## [PROBLEM DESCRIPTION]
Starting at the line below holding "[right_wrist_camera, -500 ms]" and stopping at the line holding "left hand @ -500", print every line exactly, both ends included, and leave the rest out.

[Data entries]

________

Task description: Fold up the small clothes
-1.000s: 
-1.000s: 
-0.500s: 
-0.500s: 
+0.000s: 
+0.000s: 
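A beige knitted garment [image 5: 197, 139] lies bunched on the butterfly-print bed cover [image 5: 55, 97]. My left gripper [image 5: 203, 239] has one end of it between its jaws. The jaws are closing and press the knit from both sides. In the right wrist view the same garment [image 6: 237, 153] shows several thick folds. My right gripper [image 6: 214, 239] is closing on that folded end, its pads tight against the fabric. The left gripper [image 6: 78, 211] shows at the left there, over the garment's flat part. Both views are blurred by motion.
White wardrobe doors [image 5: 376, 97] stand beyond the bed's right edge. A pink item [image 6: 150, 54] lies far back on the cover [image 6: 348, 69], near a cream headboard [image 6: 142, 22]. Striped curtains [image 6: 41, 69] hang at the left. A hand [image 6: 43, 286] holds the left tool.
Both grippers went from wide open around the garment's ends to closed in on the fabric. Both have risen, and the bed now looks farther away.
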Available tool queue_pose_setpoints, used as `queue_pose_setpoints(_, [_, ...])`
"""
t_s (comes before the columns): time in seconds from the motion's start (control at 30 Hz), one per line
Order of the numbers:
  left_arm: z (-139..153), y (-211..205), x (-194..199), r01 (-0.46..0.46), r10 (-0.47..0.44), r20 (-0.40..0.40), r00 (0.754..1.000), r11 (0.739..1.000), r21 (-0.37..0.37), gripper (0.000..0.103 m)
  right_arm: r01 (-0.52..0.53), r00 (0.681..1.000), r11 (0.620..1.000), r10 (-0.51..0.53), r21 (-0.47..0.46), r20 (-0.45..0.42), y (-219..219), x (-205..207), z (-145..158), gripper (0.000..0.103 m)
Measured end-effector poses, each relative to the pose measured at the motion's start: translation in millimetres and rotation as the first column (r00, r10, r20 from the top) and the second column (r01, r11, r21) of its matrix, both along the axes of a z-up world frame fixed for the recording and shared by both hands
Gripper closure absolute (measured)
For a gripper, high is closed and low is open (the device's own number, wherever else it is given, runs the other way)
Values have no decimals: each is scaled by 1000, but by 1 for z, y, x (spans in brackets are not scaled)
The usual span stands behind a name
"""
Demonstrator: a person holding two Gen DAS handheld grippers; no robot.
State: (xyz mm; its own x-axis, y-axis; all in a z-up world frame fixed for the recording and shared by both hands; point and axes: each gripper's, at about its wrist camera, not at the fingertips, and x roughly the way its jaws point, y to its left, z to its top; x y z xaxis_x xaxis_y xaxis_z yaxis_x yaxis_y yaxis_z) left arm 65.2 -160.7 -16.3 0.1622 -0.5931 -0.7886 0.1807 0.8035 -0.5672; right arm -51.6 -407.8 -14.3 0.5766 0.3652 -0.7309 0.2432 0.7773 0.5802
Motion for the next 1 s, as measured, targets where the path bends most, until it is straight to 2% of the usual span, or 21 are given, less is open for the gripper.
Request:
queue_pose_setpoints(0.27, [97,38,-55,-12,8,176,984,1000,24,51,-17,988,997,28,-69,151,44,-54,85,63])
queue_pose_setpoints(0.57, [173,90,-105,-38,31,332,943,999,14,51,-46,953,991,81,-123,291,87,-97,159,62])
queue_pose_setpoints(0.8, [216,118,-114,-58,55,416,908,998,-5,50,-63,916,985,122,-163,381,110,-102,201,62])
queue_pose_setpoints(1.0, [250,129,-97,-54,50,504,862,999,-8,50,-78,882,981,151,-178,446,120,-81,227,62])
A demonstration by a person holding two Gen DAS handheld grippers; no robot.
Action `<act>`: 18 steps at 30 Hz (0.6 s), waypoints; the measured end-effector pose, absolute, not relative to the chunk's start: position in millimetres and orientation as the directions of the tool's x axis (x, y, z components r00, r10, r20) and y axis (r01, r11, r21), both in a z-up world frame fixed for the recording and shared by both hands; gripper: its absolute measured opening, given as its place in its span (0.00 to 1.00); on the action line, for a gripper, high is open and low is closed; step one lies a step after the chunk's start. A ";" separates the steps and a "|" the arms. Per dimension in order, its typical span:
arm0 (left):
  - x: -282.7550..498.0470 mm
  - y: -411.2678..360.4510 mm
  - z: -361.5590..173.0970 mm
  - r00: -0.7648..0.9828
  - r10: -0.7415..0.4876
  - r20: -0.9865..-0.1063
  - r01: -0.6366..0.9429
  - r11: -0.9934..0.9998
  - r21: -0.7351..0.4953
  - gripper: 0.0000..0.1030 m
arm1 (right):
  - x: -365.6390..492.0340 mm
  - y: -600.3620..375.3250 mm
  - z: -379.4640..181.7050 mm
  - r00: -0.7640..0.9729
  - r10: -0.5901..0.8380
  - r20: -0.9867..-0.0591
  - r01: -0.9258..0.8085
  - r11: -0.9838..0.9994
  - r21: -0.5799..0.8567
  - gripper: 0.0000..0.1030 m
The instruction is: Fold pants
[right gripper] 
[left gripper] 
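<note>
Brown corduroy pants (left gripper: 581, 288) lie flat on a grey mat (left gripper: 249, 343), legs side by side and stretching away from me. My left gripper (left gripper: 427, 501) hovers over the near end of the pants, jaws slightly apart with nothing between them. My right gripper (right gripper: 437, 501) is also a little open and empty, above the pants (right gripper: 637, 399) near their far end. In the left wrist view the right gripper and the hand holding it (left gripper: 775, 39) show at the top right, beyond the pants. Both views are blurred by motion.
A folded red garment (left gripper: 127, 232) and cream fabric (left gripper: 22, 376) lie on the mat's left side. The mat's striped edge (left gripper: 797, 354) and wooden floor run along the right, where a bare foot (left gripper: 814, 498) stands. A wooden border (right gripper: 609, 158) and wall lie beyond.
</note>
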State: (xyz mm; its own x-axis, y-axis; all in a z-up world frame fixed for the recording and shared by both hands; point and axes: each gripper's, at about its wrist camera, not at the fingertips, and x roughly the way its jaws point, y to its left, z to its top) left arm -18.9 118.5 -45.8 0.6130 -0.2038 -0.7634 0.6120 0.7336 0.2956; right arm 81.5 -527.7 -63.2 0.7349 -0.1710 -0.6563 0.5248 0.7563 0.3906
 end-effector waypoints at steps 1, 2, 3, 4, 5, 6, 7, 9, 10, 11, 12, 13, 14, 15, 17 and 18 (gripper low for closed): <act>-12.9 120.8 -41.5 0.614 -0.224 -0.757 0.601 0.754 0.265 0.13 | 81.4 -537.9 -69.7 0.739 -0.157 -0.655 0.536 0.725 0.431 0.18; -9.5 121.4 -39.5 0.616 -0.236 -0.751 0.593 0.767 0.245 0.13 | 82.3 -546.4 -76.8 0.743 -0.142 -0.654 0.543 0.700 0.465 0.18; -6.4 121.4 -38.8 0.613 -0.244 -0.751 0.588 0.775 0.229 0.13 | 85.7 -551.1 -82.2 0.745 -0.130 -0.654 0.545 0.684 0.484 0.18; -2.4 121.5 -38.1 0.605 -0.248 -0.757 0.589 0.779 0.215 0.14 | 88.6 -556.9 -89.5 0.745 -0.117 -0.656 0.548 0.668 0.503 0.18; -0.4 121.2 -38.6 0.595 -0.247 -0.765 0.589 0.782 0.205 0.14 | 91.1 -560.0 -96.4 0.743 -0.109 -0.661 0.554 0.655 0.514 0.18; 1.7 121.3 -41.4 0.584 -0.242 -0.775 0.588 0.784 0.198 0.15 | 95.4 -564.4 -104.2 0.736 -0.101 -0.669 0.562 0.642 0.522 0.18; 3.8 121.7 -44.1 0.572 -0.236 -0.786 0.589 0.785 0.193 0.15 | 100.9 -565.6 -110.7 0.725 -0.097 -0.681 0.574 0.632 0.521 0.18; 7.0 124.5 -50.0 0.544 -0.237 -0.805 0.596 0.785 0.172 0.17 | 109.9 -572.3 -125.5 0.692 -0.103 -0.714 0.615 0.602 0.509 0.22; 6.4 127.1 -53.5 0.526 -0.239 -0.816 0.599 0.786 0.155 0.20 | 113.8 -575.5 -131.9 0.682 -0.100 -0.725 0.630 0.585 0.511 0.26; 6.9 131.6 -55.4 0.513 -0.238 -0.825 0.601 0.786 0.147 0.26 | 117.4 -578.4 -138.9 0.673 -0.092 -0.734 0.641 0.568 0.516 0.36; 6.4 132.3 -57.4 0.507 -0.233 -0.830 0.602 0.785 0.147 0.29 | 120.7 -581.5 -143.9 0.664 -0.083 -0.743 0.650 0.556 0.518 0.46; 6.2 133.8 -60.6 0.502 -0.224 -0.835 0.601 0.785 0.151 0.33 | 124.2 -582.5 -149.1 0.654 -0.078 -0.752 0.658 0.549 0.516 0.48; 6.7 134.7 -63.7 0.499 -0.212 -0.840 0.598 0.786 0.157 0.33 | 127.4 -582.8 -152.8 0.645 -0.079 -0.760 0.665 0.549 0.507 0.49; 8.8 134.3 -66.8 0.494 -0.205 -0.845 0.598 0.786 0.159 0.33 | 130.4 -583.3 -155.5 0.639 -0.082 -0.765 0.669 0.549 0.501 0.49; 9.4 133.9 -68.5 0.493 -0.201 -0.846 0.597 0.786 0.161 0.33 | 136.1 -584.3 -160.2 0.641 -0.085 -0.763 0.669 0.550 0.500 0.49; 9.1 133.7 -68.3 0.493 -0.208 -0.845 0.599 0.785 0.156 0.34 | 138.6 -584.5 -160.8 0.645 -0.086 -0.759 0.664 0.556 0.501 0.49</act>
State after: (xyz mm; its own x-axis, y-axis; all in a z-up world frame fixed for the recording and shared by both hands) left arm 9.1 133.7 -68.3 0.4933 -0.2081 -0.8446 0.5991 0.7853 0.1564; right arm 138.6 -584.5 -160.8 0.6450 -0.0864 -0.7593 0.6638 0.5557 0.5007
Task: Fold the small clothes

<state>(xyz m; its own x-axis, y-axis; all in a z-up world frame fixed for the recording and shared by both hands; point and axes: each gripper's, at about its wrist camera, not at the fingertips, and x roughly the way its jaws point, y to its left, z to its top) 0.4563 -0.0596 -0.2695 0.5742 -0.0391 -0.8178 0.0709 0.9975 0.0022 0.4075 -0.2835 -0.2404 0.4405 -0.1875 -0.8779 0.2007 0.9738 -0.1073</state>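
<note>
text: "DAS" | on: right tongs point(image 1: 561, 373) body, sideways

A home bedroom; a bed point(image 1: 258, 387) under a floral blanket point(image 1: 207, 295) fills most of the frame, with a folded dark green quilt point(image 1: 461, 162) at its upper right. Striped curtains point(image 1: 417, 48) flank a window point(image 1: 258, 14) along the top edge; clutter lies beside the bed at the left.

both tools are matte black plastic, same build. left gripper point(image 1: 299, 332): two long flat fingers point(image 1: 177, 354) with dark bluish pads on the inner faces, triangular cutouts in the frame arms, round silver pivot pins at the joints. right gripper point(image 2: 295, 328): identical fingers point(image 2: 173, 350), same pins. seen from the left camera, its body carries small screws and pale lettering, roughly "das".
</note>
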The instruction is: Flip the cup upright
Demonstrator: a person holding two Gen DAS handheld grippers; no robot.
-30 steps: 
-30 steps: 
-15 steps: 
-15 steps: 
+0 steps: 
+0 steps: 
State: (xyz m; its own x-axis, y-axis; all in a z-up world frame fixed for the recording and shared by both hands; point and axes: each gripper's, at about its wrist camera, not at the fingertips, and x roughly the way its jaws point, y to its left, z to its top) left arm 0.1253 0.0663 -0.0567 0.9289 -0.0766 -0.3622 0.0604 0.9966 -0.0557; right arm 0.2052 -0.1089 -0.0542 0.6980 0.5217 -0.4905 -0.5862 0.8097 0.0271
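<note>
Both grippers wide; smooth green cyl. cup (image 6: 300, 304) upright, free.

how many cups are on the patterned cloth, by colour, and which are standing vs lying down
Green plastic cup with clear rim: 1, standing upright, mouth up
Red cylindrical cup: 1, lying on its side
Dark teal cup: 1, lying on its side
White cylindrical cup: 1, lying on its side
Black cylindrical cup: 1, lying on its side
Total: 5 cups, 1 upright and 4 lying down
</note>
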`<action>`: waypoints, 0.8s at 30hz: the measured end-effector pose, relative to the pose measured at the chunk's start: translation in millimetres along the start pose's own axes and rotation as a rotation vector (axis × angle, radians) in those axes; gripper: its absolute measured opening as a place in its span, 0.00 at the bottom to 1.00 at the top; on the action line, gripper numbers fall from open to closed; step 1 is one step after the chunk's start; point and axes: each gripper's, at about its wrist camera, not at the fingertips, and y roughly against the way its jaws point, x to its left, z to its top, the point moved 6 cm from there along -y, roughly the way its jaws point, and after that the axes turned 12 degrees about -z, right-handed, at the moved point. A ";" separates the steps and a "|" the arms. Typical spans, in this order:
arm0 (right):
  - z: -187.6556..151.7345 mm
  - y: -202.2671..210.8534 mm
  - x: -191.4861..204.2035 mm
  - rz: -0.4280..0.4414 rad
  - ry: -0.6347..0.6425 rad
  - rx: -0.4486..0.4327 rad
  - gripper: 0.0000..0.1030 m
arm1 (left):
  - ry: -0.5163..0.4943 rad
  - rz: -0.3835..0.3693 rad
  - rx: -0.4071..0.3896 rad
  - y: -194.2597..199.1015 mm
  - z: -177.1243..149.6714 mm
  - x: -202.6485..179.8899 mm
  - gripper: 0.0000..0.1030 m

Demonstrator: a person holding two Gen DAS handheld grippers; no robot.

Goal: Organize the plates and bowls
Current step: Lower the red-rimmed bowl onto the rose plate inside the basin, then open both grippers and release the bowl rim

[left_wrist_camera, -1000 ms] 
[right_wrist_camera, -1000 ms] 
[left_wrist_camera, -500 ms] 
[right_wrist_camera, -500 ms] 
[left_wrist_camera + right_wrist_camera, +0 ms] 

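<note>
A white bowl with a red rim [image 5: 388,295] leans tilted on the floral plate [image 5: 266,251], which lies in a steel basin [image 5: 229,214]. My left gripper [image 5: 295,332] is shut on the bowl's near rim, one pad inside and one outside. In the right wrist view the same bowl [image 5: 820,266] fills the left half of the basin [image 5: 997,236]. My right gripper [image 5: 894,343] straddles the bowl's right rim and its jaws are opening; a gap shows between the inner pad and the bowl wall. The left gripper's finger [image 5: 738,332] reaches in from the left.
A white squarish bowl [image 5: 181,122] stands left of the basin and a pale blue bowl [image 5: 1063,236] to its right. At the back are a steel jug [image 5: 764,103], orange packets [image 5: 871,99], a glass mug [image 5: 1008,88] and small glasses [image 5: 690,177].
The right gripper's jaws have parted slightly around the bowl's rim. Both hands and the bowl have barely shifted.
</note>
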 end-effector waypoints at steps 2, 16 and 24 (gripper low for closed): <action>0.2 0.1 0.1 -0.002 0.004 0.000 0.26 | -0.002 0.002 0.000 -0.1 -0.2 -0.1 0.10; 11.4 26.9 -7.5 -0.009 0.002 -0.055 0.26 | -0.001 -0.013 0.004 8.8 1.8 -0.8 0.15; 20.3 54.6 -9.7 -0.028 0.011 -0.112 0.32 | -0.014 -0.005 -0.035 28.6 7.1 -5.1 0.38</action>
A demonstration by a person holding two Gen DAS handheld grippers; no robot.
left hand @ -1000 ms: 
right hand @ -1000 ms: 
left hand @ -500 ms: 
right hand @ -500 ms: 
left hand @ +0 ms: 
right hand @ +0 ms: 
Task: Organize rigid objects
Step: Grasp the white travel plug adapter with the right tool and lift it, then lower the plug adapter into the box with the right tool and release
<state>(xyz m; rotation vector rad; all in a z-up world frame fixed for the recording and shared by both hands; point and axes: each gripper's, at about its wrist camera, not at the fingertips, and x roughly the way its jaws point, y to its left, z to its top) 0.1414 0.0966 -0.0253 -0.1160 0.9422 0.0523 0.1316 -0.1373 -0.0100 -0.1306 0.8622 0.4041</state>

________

## [RESPONSE TO THE EXERCISE]
[right_wrist_camera, -500 ms] 
[left_wrist_camera + right_wrist_camera, +0 ms] 

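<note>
A white bowl with a red rim [image 5: 388,295] leans tilted on the floral plate [image 5: 266,251], which lies in a steel basin [image 5: 229,214]. My left gripper [image 5: 295,332] is shut on the bowl's near rim, one pad inside and one outside. In the right wrist view the same bowl [image 5: 820,266] fills the left half of the basin [image 5: 997,236]. My right gripper [image 5: 894,343] straddles the bowl's right rim and its jaws are opening; a gap shows between the inner pad and the bowl wall. The left gripper's finger [image 5: 738,332] reaches in from the left.
A white squarish bowl [image 5: 181,122] stands left of the basin and a pale blue bowl [image 5: 1063,236] to its right. At the back are a steel jug [image 5: 764,103], orange packets [image 5: 871,99], a glass mug [image 5: 1008,88] and small glasses [image 5: 690,177].
The right gripper's jaws have parted slightly around the bowl's rim. Both hands and the bowl have barely shifted.
</note>
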 end-effector waypoints at steps 2, 16 and 24 (gripper low for closed): <action>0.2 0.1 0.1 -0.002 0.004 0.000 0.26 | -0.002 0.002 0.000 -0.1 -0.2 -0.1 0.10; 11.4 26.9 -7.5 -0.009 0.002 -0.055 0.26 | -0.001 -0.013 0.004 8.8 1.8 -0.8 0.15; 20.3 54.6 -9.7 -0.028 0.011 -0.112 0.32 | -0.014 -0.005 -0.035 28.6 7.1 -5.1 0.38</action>
A demonstration by a person holding two Gen DAS handheld grippers; no robot.
left hand @ -1000 ms: 
right hand @ -1000 ms: 
left hand @ -500 ms: 

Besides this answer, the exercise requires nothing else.